The visual prognosis for children with congenital cataracts has improved dramatically since it was first recognised that cataract surgery during infancy is critical for a good visual outcome1,2; however, the optimal time to perform cataract surgery in a child with a congenital cataract is still in question. Anecdotal reports have noted excellent visual outcomes in neonates undergoing cataract surgery during the first week of life1,3; however, a subsequent analysis of 45 children with dense unilateral cataracts, who underwent cataract surgery, found that the visual outcome was the same regardless of when the surgery was performed during the first 6 weeks of life.4 While the same analysis has not been performed on children with bilateral congenital cataracts, it has been proposed that the critical period for treating children with bilateral congenital cataracts may extend to 8 weeks of life.2,5,6 Paediatric ophthalmologists are now trying to determine the optimal time to perform cataract surgery to reduce the high incidence of complications that have been reported following cataract surgery during infancy.

One of the most serious complications that occurs following paediatric cataract surgery is glaucoma. It is usually open angle and has been reported to develop in up to one third of children after a lensectomy and vitrectomy.7–11 Known risk factors for aphakic glaucoma include microcornea, persistent fetal vasculature, and cataract surgery during infancy. Parks et al8 reported that 54% of the children in their series who developed aphakic glaucoma underwent cataract surgery when they were younger than 2 months of age.
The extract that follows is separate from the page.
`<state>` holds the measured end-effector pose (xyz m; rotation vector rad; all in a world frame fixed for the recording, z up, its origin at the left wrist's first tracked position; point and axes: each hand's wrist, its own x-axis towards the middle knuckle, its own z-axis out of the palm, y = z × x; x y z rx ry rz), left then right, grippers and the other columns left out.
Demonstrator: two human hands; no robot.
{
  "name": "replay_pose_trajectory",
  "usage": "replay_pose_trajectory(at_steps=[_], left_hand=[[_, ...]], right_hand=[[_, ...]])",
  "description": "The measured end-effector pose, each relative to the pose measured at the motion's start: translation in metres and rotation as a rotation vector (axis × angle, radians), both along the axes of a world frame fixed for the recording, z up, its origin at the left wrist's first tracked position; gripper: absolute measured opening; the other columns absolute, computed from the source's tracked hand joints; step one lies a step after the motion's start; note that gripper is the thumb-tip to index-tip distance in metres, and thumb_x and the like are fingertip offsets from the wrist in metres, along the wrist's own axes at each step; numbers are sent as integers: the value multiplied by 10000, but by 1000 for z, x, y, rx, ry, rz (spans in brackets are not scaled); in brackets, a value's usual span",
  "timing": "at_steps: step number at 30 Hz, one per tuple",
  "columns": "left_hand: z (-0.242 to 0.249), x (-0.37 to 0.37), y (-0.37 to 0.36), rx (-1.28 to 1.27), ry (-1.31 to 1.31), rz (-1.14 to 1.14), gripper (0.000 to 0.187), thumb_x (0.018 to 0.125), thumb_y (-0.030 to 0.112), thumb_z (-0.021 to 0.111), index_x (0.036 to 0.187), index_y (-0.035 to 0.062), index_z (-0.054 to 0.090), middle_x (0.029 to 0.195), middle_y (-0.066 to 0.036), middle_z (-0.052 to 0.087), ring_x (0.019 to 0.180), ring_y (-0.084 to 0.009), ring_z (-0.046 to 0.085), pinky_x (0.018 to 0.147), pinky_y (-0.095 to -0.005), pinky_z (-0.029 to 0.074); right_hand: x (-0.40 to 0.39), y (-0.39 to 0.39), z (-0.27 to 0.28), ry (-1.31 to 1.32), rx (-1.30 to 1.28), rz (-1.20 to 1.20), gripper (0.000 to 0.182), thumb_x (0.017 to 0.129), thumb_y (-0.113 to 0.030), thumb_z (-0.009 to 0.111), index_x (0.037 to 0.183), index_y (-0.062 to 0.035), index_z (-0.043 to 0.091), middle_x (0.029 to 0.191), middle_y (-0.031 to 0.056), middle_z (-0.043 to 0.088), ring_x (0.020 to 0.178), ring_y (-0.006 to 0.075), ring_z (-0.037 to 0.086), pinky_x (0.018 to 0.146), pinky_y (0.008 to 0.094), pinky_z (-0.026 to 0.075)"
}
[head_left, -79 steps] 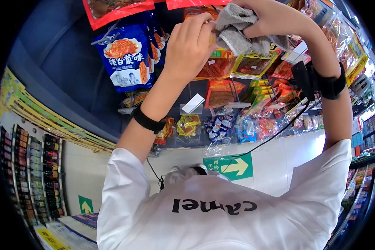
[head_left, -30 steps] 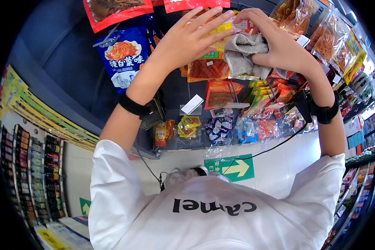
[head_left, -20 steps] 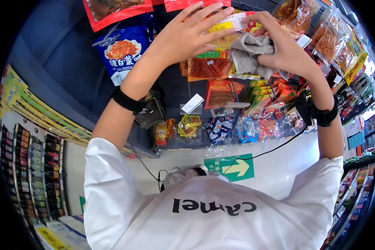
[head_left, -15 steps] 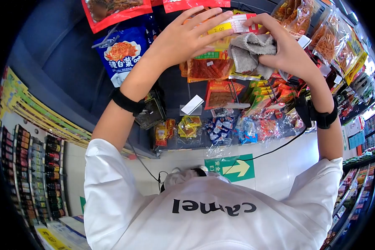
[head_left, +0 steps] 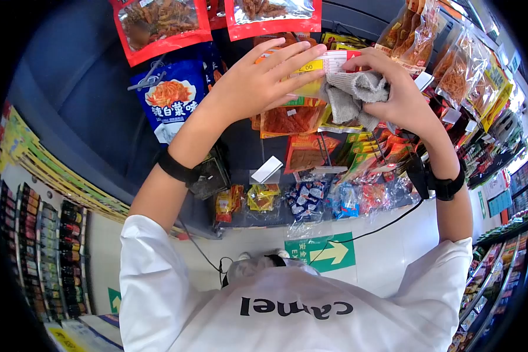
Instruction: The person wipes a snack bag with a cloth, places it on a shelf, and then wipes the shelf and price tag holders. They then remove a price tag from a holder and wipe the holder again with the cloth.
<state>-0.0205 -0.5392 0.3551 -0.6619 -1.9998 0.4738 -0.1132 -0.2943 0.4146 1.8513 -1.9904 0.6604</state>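
Head cam: at a snack rack, left hand [head_left: 249, 88] lies flat, fingers spread, pressing a price tag [head_left: 328, 61] at approx. 12 o'clock; right hand [head_left: 396, 94] is clenched on a grey cloth [head_left: 355, 97] bunched just beside the tag, w/ fingertips touching the tag's right end. Risk, by my read: tag could bend or pop off its peg if the cloth drags hard; a careless wrist may knock hanging red packets [head_left: 273, 14] above, or blue bag [head_left: 173, 100] at 10 o'clock.

Our left hand [head_left: 258, 82] now lies flat, fingers spread, on the white-and-yellow paper price tag [head_left: 325, 60]; our right hand [head_left: 393, 94] lowers the crumpled grey cloth [head_left: 352, 97] beside it.
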Motion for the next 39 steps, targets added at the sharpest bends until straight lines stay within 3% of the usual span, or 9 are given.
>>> replay_pose_trajectory(at_steps=[7,8,9,11,12,16,27,34,39], left_hand=[[1,4,-1,13,-18,-14,649,690,261,719,1297,187,501,1408,-44,418,1177,-197,496,1001,-353,381],[1,4,-2,20,-14,-34,637,689,261,719,1283,171,510,1404,-49,422,1162,-199,507,989,-350,389],[1,4,-2,20,-12,-35,637,689,261,719,1283,171,510,1404,-49,422,1162,-199,507,989,-350,389],[0,3,-2,23,-17,-24,640,688,258,718,1288,180,510,1402,-51,425,1164,-202,505,981,-348,394],[-1,2,-2,27,-17,-27,640,688,258,718,1288,180,510,1402,-51,425,1164,-202,505,981,-348,394],[-1,1,-1,45,-30,-35,658,686,250,718,1305,197,502,1402,-53,425,1164,-205,506,976,-348,396],[-5,-1,-3,72,-49,-53,707,623,220,743,1294,201,522,1395,-64,436,1143,-224,513,965,-368,407],[-5,0,-3,64,-26,-55,700,631,216,739,1296,190,520,1391,-66,440,1146,-232,511,964,-377,409],[-3,0,-3,56,-36,-53,696,641,217,737,1300,186,516,1395,-66,436,1140,-230,513,957,-374,414]], right_hand=[[8,0,4,-47,107,7,441,572,-24,645,1001,-3,544,1009,143,544,977,322,544,873,348,437],[12,2,1,-75,172,-54,518,566,-16,661,1063,-22,517,1113,155,502,1025,341,527,880,371,442],[17,3,-3,-73,172,-55,518,566,-16,661,1063,-22,517,1113,155,502,1025,341,527,880,371,442],[27,4,-13,-53,55,-124,637,557,-3,681,1152,-50,458,1221,166,426,1068,350,508,897,399,446],[27,6,-18,-28,76,-159,769,543,10,702,1242,-91,398,1297,176,341,1095,368,492,910,423,448],[33,7,-34,-32,58,-204,895,523,9,725,1330,-141,367,1332,198,282,1083,402,481,893,428,458],[37,-2,-53,157,-26,-323,846,523,-1,711,1305,-65,394,1414,227,223,1214,421,376,961,437,415],[39,-6,-58,138,-59,-326,844,525,-1,711,1301,-52,384,1417,240,212,1225,443,357,985,446,395],[31,-10,-53,160,-143,-256,785,504,0,725,1221,-48,409,1389,237,246,1181,443,381,955,451,403]])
Rabiah11 reported that 37% of children undergoing cataract surgery when 9 months of age or younger developed glaucoma compared to only 6% of children undergoing surgery thereafter. Vishwanath et al reports in this issue of the BJO (p 905) that 50% of children undergoing bilateral lensectomies during the first month of life developed glaucoma in one or both eyes after a 5 year follow up compared to only 15% of children undergoing cataract surgery thereafter. Lundvall and Kugelberg5 also reported that 80% of the children in their series of children with bilateral congenital cataracts who developed glaucoma underwent cataract surgery during the first 4 weeks of life. Finally, Watts and coworkers12 reported that aphakic glaucoma was more prevalent in children undergoing surgery when 14–34 days of age. While it is possible that eyes with congenital cataracts requiring early surgery are more prone to develop glaucoma than eyes that acquire cataracts later in childhood, it is also likely that early surgery increases the risk of these eyes developing glaucoma. For this reason, Vishwanath and coworkers have proposed that cataract surgery should be deferred until after the first 4 weeks of life.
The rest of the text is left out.